The results do seem a bit strange. I'm curious to know the exact method they used for their evaluation. The accompanying text mentions criteria such as "level of traffic congestion, air quality, and personal safety," but given that Honolulu came in at 28, they couldn't have given much weight to cost of living, could they?

Also, I'm guessing crime as a metric probably skews the results away from American cities, generally. America's per capita murder rate is much higher than european countries', for example. I think those of us who are upper/middle class are often insulated from the crime and social problems that exist -- usually in areas we never venture -- in certain portions of our cities and thus forget that, taken as a whole, our cities may not be as nice as we imagine them to be.

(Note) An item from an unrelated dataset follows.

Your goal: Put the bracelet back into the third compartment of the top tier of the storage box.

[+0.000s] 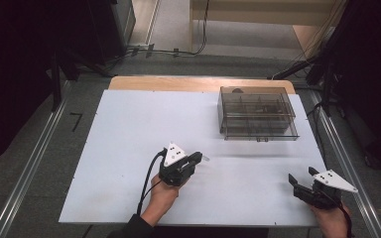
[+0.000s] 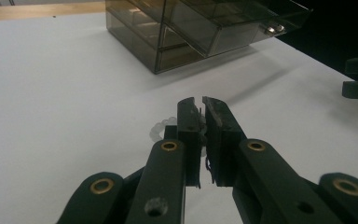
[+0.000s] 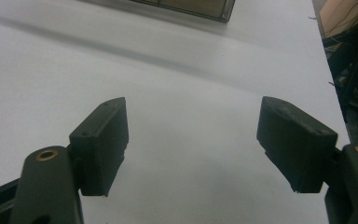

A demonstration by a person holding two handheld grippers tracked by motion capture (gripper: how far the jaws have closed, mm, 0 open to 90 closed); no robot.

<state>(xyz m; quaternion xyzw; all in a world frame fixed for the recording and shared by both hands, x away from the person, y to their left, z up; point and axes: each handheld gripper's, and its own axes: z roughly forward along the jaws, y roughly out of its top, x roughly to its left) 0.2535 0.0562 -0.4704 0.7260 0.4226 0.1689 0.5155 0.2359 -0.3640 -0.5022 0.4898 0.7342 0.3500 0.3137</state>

... In which BusinessWeek fills some pages and a consulting firm gets some PR by pretending it's possible to quantify things like "quality of life".

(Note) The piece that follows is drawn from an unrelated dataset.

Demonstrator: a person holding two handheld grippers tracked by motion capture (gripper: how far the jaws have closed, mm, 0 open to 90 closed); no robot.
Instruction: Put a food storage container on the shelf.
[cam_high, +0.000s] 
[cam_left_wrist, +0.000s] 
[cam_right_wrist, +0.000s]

(People who take such articles seriously deserve to live in Zurich ;))

The picture of Copenhagen is actually from the Freetown Christiania (http://en.wikipedia.org/wiki/Freetown_Christiania), which is located inside Copenhagen.

While Christiania is a huge tourist attraction for Copenhagen, I don't think it's fair to use its picture as a representation of Copenhagen.

I recommend the Big Island of Hawai'i for an "extended working period." You get an internet connection (albeit a laggy one), a laptop, privacy, fucking excellent coffee, and beautiful views of jungle and ocean. Result: you finish your novel or software project.
I agree, although life in general seems to move at a leisurely pace there, so the "urgency" factor in work is not there. OTOH, the fruit juices there do taste much better than the supermarket ones in mainland US...
...macadamia nut coffee... yes. A thousand times, yes. But I do remember reading an essay a while back about what makes SV so popular and a major point was the fact that it was beautiful, but not too beautiful. He contends that the landscape of Hawai'i is beautiful to the point of being a distraction.

Though, I don't think I could turn down an offer to spend some time working on any of the larger islands.

Here's to Waterloo (Ontario) in ... 2012 or so being on that list :)
Hey, Honolulu's at #28, top of the US! If anyone wants a leg up in moving over here, let me know, I know a few startups that are hiring, and I'll tell you about the (small) tech community.